My Russian Waitresses
A few months ago, I spoke about insurance fraud and the underground economy at a conference in Myrtle Beach, South Carolina. At breakfast, our waitress was a beautiful young Russian woman who spoke passable English. The hostess at the restaurant was also a beautiful young Russian women who spoke passable English. For most of my stay, I noticed that the front-desk people were locals, but much of the remaining staff was not. I wondered what draws pretty young Slavic women to Myrtle Beach, of all places. There may be a traditional heart-warming immigrant story as the answer - perhaps an uncle settled successfully and sent for family members to help them start a life in the promised land USA.
But the indictment this month from a federal grand jury in Kansas City, Missouri, hints that the answer may also be very dark. Forced labor trafficking and labor racketeering charges were filed against twelve individuals and three companies. The immigrant workers were brought in from Uzbekistan and “given” jobs in hotels in 14 states. The defendants controlled their housing, paychecks, and lives by controlling their passports (or lack thereof) and threatening to send them back. It’s difficult to imagine the dire situation of these young women who were threatened with serious bodily harm if they did not cooperate. The organizers of this scheme bid on contracts at hotels - and could obviously win contracts by underbidding the competition.
Human trafficking is big business in the U.S. now. This is not just a matter of students who overstayed their visas - it is very dark and insidious criminal activity. I resolve to learn more about the Human Trafficking Rescue Project. I’d like to think of myself in history as being on the side of the abolitionists.
“Bipolar syndrome made me do it.”
Yesterday in federal court in Orlando, the Honorable John Antoon II sentenced Frank Amodeo of Mirabilis Ventures to 22.5 years. Amodeo had blamed his crimes largely on bipolar syndrome. In a sentencing memorandum, Amodeo also blamed his previous felony fraud on the same condition.
People who met Amodeo would probably agree that he had extreme delusions of power and grandeur. Strangely, Amodeo was no criminal mastermind. He simply ran a PEO without paying over the millions of dollars in taxes he collected from clients. The real question is why was he allowed to do so much damage? Tax quarter after tax quarter, Amodeo failed to pay taxes, but the IRS never shut him down. This inaction let Amodeo spin the tale to prospective business partners that he had worked a deal with the IRS and was not facing imminent prosecution.
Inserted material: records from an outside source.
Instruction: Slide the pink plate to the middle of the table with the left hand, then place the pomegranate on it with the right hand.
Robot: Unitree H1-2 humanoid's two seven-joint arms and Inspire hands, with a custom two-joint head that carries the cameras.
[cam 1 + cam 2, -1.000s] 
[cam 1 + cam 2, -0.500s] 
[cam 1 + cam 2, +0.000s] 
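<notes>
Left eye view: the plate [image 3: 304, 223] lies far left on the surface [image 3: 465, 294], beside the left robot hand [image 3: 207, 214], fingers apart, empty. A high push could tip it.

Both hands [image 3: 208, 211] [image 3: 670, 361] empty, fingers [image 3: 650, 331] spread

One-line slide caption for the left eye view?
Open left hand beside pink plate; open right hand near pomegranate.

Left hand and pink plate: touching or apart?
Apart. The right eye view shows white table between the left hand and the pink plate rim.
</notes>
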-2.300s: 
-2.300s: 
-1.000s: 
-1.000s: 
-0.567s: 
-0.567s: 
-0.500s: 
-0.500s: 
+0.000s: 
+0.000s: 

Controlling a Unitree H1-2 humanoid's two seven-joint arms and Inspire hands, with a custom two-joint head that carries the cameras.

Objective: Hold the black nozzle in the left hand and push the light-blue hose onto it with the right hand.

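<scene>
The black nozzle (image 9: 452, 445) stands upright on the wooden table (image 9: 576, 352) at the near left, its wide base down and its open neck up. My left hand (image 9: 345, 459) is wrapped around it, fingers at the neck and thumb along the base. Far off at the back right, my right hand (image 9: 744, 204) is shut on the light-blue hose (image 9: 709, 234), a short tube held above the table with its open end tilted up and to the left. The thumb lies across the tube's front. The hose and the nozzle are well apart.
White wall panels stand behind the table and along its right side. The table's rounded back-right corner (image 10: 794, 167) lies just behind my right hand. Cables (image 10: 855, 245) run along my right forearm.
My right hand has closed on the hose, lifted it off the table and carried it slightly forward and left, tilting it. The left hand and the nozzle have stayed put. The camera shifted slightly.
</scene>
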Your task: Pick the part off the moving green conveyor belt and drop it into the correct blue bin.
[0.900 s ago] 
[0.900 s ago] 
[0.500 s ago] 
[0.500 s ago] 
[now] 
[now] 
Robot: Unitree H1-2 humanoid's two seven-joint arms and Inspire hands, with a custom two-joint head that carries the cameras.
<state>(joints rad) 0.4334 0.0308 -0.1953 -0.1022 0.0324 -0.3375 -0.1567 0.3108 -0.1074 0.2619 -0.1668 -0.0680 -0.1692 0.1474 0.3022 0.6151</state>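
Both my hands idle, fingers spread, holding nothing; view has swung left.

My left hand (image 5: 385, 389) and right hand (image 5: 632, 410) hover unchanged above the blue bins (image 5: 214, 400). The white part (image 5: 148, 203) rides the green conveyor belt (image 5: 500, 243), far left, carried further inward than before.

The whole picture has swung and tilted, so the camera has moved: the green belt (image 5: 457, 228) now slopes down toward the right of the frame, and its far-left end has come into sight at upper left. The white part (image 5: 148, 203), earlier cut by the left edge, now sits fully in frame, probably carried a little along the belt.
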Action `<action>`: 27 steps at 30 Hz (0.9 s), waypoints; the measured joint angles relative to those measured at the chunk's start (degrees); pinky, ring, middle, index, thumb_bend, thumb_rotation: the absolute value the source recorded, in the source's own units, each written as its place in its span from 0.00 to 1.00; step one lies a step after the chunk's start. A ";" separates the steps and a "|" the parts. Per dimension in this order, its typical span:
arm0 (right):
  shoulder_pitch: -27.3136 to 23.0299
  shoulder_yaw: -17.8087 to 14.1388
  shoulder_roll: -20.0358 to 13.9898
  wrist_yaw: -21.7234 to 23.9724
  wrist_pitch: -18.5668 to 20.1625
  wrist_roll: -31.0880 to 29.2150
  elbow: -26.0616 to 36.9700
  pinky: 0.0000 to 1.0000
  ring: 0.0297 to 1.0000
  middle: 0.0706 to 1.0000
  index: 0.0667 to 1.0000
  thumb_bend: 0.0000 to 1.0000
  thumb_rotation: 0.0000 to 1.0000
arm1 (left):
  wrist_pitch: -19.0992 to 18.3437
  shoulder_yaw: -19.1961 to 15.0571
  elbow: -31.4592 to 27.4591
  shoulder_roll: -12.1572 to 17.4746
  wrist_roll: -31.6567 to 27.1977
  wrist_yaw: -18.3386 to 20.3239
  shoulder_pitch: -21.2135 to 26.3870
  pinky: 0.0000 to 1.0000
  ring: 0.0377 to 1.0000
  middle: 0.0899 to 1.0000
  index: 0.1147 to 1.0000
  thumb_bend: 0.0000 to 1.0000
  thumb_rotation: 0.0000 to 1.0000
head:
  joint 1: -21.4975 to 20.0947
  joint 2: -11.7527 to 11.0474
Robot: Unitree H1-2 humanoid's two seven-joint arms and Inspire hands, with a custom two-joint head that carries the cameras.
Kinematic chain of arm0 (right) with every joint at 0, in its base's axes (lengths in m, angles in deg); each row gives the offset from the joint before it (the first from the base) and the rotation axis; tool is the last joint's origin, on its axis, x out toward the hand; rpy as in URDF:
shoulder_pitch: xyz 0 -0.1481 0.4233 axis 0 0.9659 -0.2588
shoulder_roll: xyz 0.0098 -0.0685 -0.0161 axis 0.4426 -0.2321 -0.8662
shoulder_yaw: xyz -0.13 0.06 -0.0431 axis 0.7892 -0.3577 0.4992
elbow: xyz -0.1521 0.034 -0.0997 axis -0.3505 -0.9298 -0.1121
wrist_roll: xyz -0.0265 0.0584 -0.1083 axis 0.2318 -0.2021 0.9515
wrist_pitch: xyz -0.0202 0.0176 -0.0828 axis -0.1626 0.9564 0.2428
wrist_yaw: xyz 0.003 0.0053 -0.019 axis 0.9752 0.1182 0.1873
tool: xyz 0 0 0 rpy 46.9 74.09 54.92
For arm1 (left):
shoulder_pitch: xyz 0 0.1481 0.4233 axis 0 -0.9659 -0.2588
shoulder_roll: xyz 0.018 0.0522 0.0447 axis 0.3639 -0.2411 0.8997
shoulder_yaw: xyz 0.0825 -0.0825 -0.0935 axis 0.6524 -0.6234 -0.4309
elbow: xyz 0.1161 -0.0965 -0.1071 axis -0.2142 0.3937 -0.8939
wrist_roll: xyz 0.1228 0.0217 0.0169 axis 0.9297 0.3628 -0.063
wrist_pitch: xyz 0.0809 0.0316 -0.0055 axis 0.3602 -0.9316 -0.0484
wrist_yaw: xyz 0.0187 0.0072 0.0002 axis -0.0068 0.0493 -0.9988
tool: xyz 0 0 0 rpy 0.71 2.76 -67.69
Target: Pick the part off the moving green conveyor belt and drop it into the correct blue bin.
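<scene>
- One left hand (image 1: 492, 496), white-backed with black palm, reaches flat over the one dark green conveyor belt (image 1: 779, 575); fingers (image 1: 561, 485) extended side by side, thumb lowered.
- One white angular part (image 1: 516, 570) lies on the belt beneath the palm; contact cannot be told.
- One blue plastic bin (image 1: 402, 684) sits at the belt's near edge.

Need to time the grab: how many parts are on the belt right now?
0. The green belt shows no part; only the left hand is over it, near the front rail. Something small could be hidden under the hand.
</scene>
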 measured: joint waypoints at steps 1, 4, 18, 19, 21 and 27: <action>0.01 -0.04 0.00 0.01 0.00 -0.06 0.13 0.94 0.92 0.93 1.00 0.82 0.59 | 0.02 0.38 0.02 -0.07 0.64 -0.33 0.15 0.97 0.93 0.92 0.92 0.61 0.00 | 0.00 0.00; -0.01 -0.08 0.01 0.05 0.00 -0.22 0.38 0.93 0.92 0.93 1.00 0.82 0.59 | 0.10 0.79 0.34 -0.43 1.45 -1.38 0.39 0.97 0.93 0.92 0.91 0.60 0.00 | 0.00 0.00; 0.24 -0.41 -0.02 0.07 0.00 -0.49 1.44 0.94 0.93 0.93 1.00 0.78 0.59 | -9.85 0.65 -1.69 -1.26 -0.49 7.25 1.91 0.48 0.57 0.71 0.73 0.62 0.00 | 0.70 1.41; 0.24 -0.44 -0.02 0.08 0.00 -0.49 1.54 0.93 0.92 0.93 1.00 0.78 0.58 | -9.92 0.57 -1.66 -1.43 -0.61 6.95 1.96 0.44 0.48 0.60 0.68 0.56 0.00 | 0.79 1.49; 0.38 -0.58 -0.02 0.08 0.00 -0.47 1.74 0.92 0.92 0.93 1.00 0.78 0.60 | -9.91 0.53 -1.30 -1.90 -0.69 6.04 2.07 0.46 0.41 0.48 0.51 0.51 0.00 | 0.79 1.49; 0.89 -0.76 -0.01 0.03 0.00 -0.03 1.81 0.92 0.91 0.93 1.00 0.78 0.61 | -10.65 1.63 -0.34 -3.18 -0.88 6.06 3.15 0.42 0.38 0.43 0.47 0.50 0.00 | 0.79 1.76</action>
The Florida Board of Employee Leasing Companies also turned a blind eye to the craziness that was Mirabilis Ventures. Amodeo was not charged with securities fraud, SUTA dumping, money laundering, or a menu of other possible felonies. Thanks to determined prosecutors and a savvy judge, the whole arsenal of crimes was not necessary. What remains to be done is the post-game analysis. What has Frank Amodeo taught us about preventing tax fraud by employee leasing companies? It is an important question - and was apparently not asked in the dozens of prior cases where employee leasing companies failed to pay the employment taxes they collected.
In the end, Amodeo caused a tax loss of nearly $180 million. Preventive measures for this kind of tax fraud are long overdue.